Source: The Four-Day Workweek: How to Make It Work in Your Organization, Andrew Barnes, MIT Sloan Management Review, June 2023.

How can we use AI as a partner in our thinking?
New AI tools like ChatGPT can make for good allies in accelerating decisions and improving their quality. While there is no question of delegating the decision-making to them, it can be beneficial to involve them at three stages:
– Ascertaining the context: ChatGPT helps highlight the obstacles and the key success factors taken into account by other companies in similar contexts. Sample request: we are a company in the technology sector, based in the PACA region of France. We’re having difficulties attracting new talents; what might be the reasons for this?
– Defining the possible options: ChatGPT contributes to expanding the range of options and to generating counter-intuitive avenues. Sample request: how have some companies succeeded in limiting their dependency on a given raw material?

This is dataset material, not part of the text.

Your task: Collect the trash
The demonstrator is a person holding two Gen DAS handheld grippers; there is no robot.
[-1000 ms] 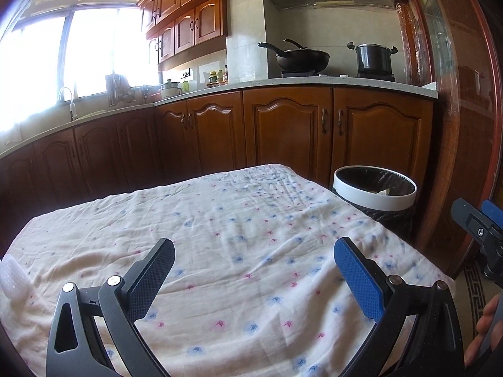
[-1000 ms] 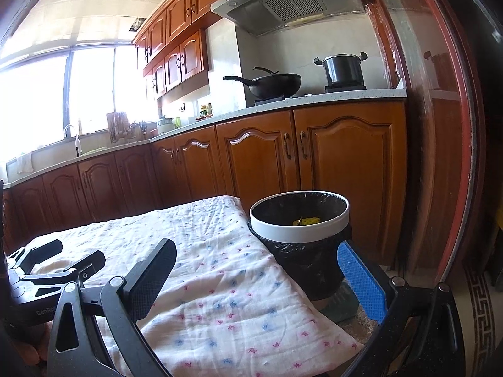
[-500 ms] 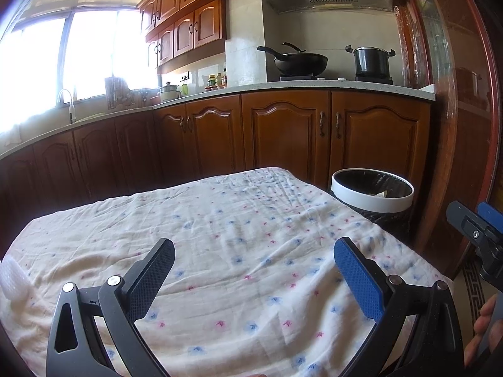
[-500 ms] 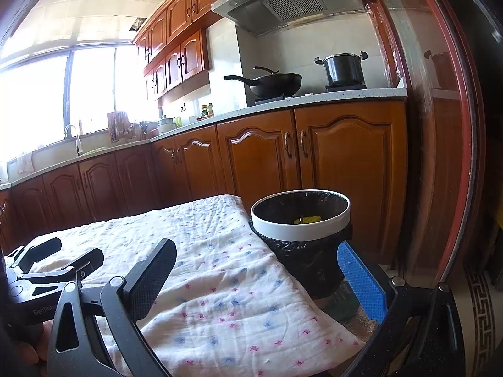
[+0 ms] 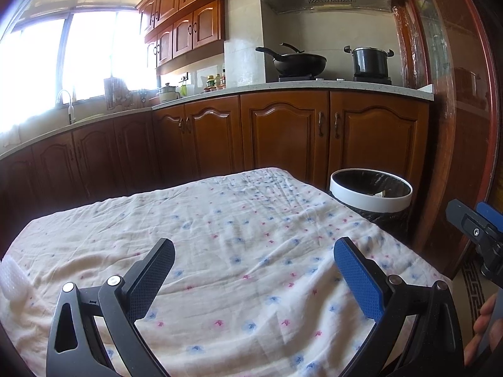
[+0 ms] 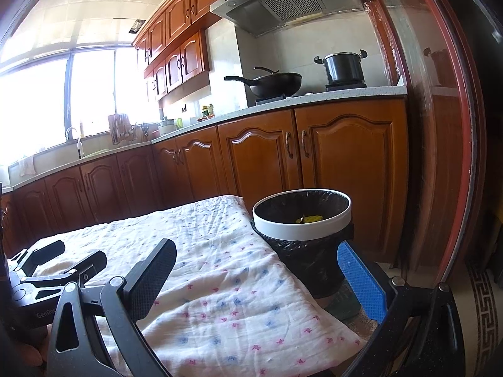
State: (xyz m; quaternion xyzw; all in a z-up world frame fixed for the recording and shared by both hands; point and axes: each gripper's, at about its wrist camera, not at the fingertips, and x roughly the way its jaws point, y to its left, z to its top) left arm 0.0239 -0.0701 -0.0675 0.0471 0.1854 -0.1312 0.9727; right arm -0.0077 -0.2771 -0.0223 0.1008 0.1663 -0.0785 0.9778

– Evaluating the various solutions: for the time being, ChatGPT doesn’t allow you to compare the advantages of each option. But it can help you gain awareness of the biases that are harming the quality of decisions, in certain contexts. Sample request: what are the main risks to keep in mind when trying to recruit within a short time?
To obtain the best possible contribution from AI tools, interaction and questioning are key: we benefit from refining our questions and digging beyond the AI’s first answers.